TASK DETAILS
In the records below, find the line with "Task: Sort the" and repeat exactly every line from it through the line with "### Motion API". Pictures stay out.

[Extracted records]
◇ ◇ ◇ ◇ ◇

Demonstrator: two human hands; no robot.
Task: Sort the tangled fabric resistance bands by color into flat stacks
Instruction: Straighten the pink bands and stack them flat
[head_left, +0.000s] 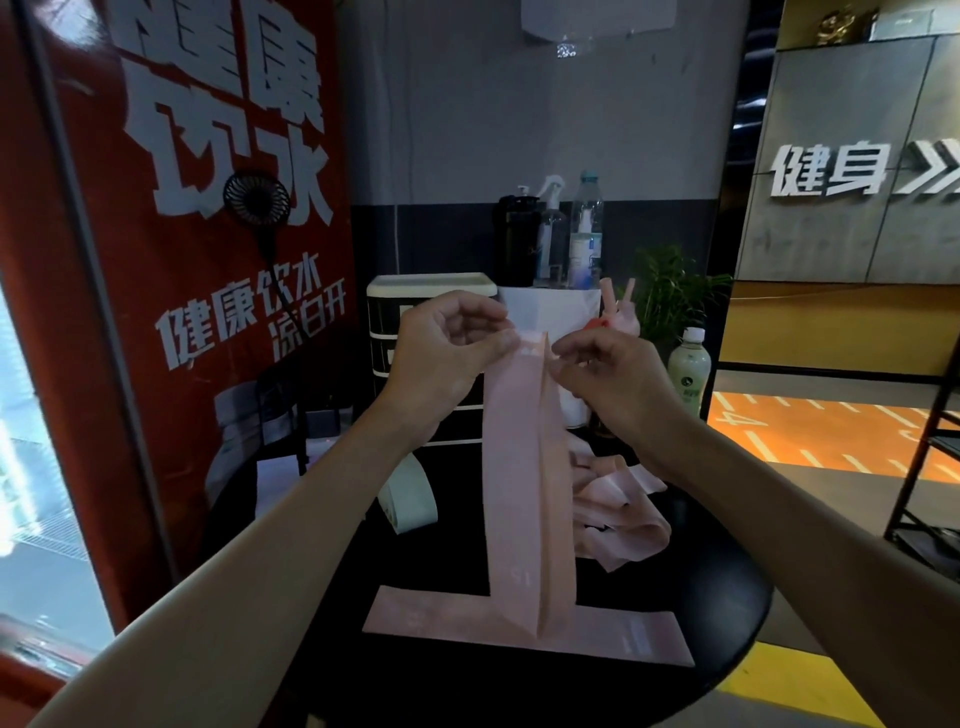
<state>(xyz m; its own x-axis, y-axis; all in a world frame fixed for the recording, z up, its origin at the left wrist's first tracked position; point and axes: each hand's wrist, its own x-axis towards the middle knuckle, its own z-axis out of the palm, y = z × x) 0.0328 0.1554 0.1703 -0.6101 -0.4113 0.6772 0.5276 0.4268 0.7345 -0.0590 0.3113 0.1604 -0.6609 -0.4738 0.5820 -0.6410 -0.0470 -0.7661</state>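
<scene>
A pink fabric band (524, 483) hangs straight down over a round black table (717, 587). My left hand (447, 348) pinches its top left corner and my right hand (608, 369) pinches its top right edge. The band's lower end reaches a flat pink band (447, 616) lying across the table's front. A tangle of pink bands (618, 514) sits behind and to the right. A pale mint green band (408, 496) stands looped at the left of the table.
Behind the table stand a white drawer unit (431, 291), bottles (584, 234), a dark jug (517, 239), a green plant (670, 291) and a drink bottle (688, 369). A red banner (197, 260) with a small fan (257, 200) fills the left. A black rack (930, 467) stands right.
</scene>
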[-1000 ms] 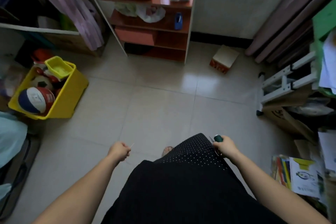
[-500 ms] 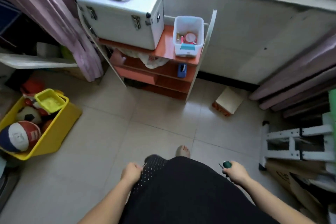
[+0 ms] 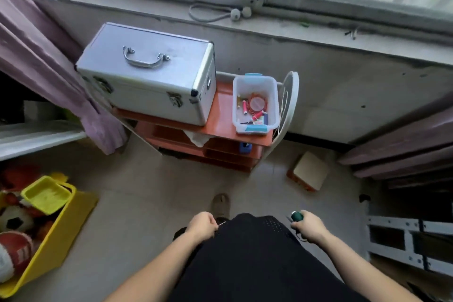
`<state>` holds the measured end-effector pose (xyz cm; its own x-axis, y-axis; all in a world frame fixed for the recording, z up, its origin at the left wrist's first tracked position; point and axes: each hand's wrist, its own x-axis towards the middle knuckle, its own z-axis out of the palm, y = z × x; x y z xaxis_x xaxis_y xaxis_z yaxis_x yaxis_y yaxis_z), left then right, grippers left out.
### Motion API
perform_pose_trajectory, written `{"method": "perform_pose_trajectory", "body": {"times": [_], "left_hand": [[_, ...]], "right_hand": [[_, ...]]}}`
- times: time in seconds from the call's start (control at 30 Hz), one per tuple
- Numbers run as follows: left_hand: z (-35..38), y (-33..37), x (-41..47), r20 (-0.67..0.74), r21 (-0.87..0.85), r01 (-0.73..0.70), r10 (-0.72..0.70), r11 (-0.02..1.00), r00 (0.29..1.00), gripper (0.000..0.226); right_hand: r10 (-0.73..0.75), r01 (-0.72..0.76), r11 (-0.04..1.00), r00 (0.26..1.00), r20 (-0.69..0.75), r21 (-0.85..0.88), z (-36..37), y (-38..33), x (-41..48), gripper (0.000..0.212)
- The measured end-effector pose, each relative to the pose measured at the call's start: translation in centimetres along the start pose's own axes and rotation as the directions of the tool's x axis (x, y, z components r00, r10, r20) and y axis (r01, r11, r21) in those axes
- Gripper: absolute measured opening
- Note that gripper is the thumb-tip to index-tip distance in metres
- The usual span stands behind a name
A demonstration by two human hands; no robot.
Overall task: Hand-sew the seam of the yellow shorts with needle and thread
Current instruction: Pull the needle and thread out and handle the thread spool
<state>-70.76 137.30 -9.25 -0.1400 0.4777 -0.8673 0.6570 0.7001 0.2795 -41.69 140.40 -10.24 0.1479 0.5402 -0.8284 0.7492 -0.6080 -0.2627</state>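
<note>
My left hand (image 3: 202, 226) is curled and pinches a thin needle (image 3: 222, 223) whose tip sticks out to the right. My right hand (image 3: 309, 227) grips a dark green thread spool (image 3: 297, 216), with small metal scissors partly showing at the same hand. Both hands hang low in front of my black dotted skirt (image 3: 255, 252). A white plastic sewing box (image 3: 256, 105) with red thread spools inside stands on the orange shelf (image 3: 220, 115) ahead. The yellow shorts are not in view.
A silver metal case (image 3: 149, 73) sits on the shelf's left part. A purple curtain (image 3: 49, 76) hangs at left. A yellow bin (image 3: 56, 230) of balls and toys is on the floor at left, a small box (image 3: 309, 171) at right, a white frame (image 3: 407, 240) at far right.
The view has tilted up and moved nearer the shelf, bringing the window and sill into sight. Both hands keep their hold and stay low by the skirt.
</note>
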Motion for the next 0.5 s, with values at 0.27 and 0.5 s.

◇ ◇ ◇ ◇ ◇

RESPONSE BELOW
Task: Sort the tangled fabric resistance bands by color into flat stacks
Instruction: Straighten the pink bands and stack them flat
[head_left, +0.000s] 
<state>(xyz m; its own x-axis, y-axis; all in a world frame fixed for the recording, z up, its origin at the left wrist's first tracked position; point and axes: each hand's wrist, its own x-axis towards the middle knuckle, its own z-axis out of the palm, y = z × x) 0.0328 0.1554 0.1703 -0.6101 -0.4113 0.6772 0.5276 0.4268 0.7345 -0.0590 0.3113 0.1604 -0.6609 -0.4738 0.5820 -0.6410 -0.0470 -0.7661</state>
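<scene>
A pink fabric band (524, 483) hangs straight down over a round black table (717, 587). My left hand (447, 348) pinches its top left corner and my right hand (608, 369) pinches its top right edge. The band's lower end reaches a flat pink band (447, 616) lying across the table's front. A tangle of pink bands (618, 514) sits behind and to the right. A pale mint green band (408, 496) stands looped at the left of the table.
Behind the table stand a white drawer unit (431, 291), bottles (584, 234), a dark jug (517, 239), a green plant (670, 291) and a drink bottle (688, 369). A red banner (197, 260) with a small fan (257, 200) fills the left. A black rack (930, 467) stands right.
</scene>
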[-1000 ms] 
[-500 ms] 
[+0 ms] 
`<state>` holds the measured end-effector pose (xyz cm; its own x-axis, y-axis; all in a world frame fixed for the recording, z up, its origin at the left wrist's first tracked position; point and axes: each hand's wrist, its own x-axis towards the middle knuckle, its own z-axis out of the palm, y = z × x; x y z xaxis_x xaxis_y xaxis_z yaxis_x yaxis_y yaxis_z), left then right, grippers left out.
### Motion API

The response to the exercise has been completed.